L’énergie a suivi : certains établissements paient désormais trois fois leur ancienne facture.

Les livreurs, eux, prélèvent parfois jusqu’à 30% sur chaque commande.

Face à cela, le pouvoir d’achat des Français chute.

Moins de sorties, moins de repas, moins de consommation.

Un restaurateur ne peut pas survivre si sa salle est remplie quatre soirs par semaine au lieu de six.

Et les normes continues — sanitaires, écologiques, énergétiques — s’ajoutent aux difficultés, avec un coût réel et immédiat.

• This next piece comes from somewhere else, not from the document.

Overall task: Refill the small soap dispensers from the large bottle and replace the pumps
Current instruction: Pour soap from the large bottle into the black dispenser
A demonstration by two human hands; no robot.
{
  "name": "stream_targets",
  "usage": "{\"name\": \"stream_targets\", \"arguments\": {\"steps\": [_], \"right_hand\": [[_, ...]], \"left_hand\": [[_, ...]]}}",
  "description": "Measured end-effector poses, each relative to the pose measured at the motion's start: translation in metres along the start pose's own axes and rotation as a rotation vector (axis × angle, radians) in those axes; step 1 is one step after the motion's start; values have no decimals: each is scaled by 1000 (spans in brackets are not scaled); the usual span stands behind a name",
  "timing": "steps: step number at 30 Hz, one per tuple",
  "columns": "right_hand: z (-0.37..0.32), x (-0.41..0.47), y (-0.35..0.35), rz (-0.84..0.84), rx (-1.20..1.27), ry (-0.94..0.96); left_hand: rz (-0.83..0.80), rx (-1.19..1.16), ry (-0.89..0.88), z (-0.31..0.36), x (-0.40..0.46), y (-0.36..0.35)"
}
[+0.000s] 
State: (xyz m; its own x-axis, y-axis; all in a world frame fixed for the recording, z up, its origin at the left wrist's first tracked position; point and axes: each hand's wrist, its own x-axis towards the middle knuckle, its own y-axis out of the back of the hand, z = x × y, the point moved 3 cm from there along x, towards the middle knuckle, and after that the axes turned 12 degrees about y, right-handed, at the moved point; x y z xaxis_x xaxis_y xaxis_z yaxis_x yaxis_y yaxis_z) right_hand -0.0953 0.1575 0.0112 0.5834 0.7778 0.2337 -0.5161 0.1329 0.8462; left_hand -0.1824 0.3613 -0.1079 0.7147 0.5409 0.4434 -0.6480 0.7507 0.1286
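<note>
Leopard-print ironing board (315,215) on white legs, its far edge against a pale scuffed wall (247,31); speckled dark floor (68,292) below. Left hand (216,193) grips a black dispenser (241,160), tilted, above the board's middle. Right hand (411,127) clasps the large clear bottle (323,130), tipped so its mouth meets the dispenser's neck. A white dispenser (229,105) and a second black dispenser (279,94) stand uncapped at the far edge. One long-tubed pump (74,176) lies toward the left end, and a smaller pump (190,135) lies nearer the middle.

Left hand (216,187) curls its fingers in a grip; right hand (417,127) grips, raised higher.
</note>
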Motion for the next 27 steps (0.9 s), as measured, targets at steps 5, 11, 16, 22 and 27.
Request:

L’effet ciseau sur la consommation

La baisse du pouvoir d’achat n’est plus un débat : c’est un fait.

Entre les taxes locales, la hausse du carburant, des assurances, de l’alimentation, de l’électricité, les ménages arbitrent. Et ils arbitrent contre :

• le restaurant,

• le commerce indépendant,

• l’achat non essentiel,

• la dépense plaisir,

• la boutique en ligne.

La spirale est simple :

moins de clients → moins de chiffre → charges identiques → faillites.

Pendant ce temps, l’argent public s’évapore

Ce qui scandalise aujourd’hui les entrepreneurs, commerçants et indépendants, c’est ce paradoxe :

tout augmente pour eux, mais rien ne s’améliore autour d’eux.

Où va l’argent ?

Les rapports de la Cour des comptes, année après année, racontent la même histoire :

• des ministères qui ne réforment pas leurs services,

• des agences publiques en doublon,

• des structures qui se superposent aux collectivités locales,

• des programmes écologiques coûteux et inefficaces,

• des milliards dépensés en consultants externes,

• des projets informatiques qui explosent les budgets et n’aboutissent pas.

Certaines dérives sont devenues emblématiques :

— SIRHEN (Éducation nationale) : près de 400 millions d’euros, projet abandonné.

— Des centaines d’agences et de comités dont la mission réelle reste floue.

— Des investissements écologiques mal calibrés, où l’argent public finance parfois des technologies déjà obsolètes.

— Un millefeuille administratif unique au monde : commune, intercommunalité, département, région, État, chacun avec ses services, ses salariés, ses missions et ses budgets.

Pendant que les entrepreneurs se battent pour survivre, l’État continue de dépenser comme si la richesse était infinie.

Un modèle déséquilibré

La France repose sur un équilibre fragile : une population active réduite, un État très vaste, et un système de redistribution qui dépend presque entièrement des petites entreprises, des commerces de proximité et des indépendants.

Ce sont eux qui :

• créent l’emploi de proximité,

• paient leurs charges sans optimisation,

• financent l’essentiel de la protection sociale,

• occupent les centres-villes,

• maintiennent la vie locale.

Mais ce sont eux qui subissent le traitement le plus dur.

Dans d’autres pays, l’État prend soin de ceux qui produisent.

En France, l’État attend d’eux qu’ils financent son propre immobilisme.

La France peut-elle rebondir ?

La situation n’est pas irrémédiable, mais elle exige un virage que le pays n’a pas osé prendre depuis plusieurs décennies :

• simplifier réellement les normes,

• stabiliser les règles fiscales,

• alléger les charges sur les petites entreprises,

• contrôler l’efficacité de chaque euro dépensé par l’État,

• recentrer l’action publique sur les missions essentielles.

Il ne s’agit pas de moins d’État, mais de mieux d’État.

Un État qui accompagne, plutôt qu’un État qui pénalise.

En attendant, les commerces ferment, les e-commerçants cessent leur activité, les restaurants s’éteignent.

À force de pressuriser l’économie réelle, la France risque de se réveiller dans un paysage où seuls survivront les franchises, les multinationales et les plateformes internationales.

Le tissu économique qui faisait la richesse du pays — les indépendants, les artisans, les commerçants — s’effrite.

Et lorsqu’un tissu se déchire, il ne se reconstruit jamais totalement.